Émeri se interrumpió para pensar y, desistiendo, sacó una hoja y un papel de su bolsa.
– Suponga que quiere decir «¿Qué tal está, comisario?», el resultado será el siguiente -y Émeri se aplicó a escribir letra a letra en el papel-: «¿Euq lat atse, oirasimoc?».
Y pasó la hoja a Adamsberg, que la examinó estupefacto. Danglard había abierto los ojos ante la llegada de una nueva experiencia intelectual.
– Pero hay que ser un genio para hacer esto -dijo Danglard frunciendo las cejas.
– Es un genio. Toda la familia lo es en su estilo. Por eso son respetados aquí, y por eso nadie se acerca mucho a ellos. Un poco como con seres sobrenaturales. Hay quien considera que habría que deshacerse de ellos, hay quien dice que sería muy peligroso. Con todo el talento que tiene, Hippolyte nunca ha buscado un empleo. Se ocupa de la casa, del huerto, del vergel, de las aves del corral. Esa casa es una especie de autarquía.
– ¿Y el tercero?
– Martin es menos impresionante, pero no te fíes de las apariencias. Es delgado y largo como una gamba morena, con grandes patas. Va por los prados y bosques recogiendo todo tipo de bichos para comérselos, saltamontes, orugas, mariposas, hormigas, qué sé yo.
– ¿Se los come crudos?
– No, los cocina. Como plato principal o como condimento. Inmundo. Pero tiene su clientela en la zona, para las mermeladas de hormiga, por sus virtudes terapéuticas.
– ¿Toda la familia come de eso?
– Sobre todo Antonin. Inicialmente, Martin se puso a recoger insectos por él, para consolidar su arcilla. Que se dice «allicra» en la lengua de Hippolyte.
– ¿Y la hija? Aparte de que ve al Ejército Furioso.

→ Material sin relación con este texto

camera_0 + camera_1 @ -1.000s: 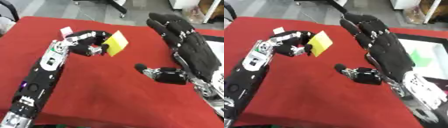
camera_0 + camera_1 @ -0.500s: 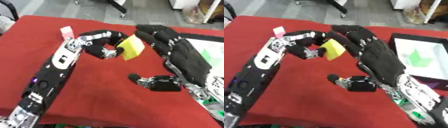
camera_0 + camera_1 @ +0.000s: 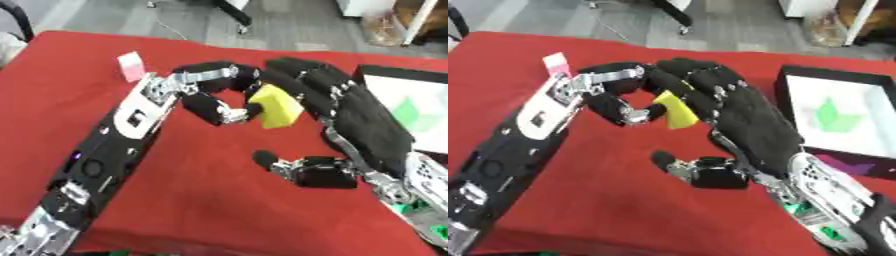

– Nada más que señalar, salvo que entiende sin problema las frases al revés de su hermano Hippo. No es que sea tan difícil hacerlas, pero se necesita un buen cerebro.
– ¿Aceptan visitas?
– Son muy hospitalarios con los que consienten en ir a su casa. Abiertos, más bien alegres, incluso Antonin. Los que los temen dicen que esa cordialidad es fingida, para atraer gente a su casa, y que, una vez que entras allí, estás perdido. No les caigo bien, por las razones que te he dicho, y porque los considero tarados; pero si no les hablas de mí, todo irá bien.
– ¿Quién era inteligente, el padre o la madre?
– Ninguno de los dos. A la madre ya la viste en París si no me equivoco. Es muy corriente. No hace ningún ruido, ayuda a la intendencia. Si quieres resultarle agradable, llévale unas flores. Es algo que le encanta, porque la bestia torturadora, su marido, nunca le regaló flores. Luego las seca colgándolas boca abajo.
– ¿Por qué dices «torturador»?
Émeri se levantó torciendo el gesto.
– Ve a verlos primero. Pero antes -añadió con una sonrisa- pasa por el camino de Bonneval, coge un trocito de tierra y métetelo en el bolsillo. Por aquí se dice que protege de los poderes de Lina. No olvides que esa chica es la puerta abierta en el muro que separa a los vivos de los muertos. Con un trozo de tierra estás a salvo. Pero, como no hay nada fácil, no te acerques a ella a menos de un metro, porque dicen que huele, con la nariz quiero decir, si llevas tierra del camino. Y no le gusta.
Al dirigirse hacia el coche junto a Danglard, Adamsberg se puso la mano sobre el bolsillo del pantalón, preguntándose qué espíritu le habría soplado mucho antes esa idea de coger un fragmento de tierra de Bonneval. Y por qué llevaba el trozo encima.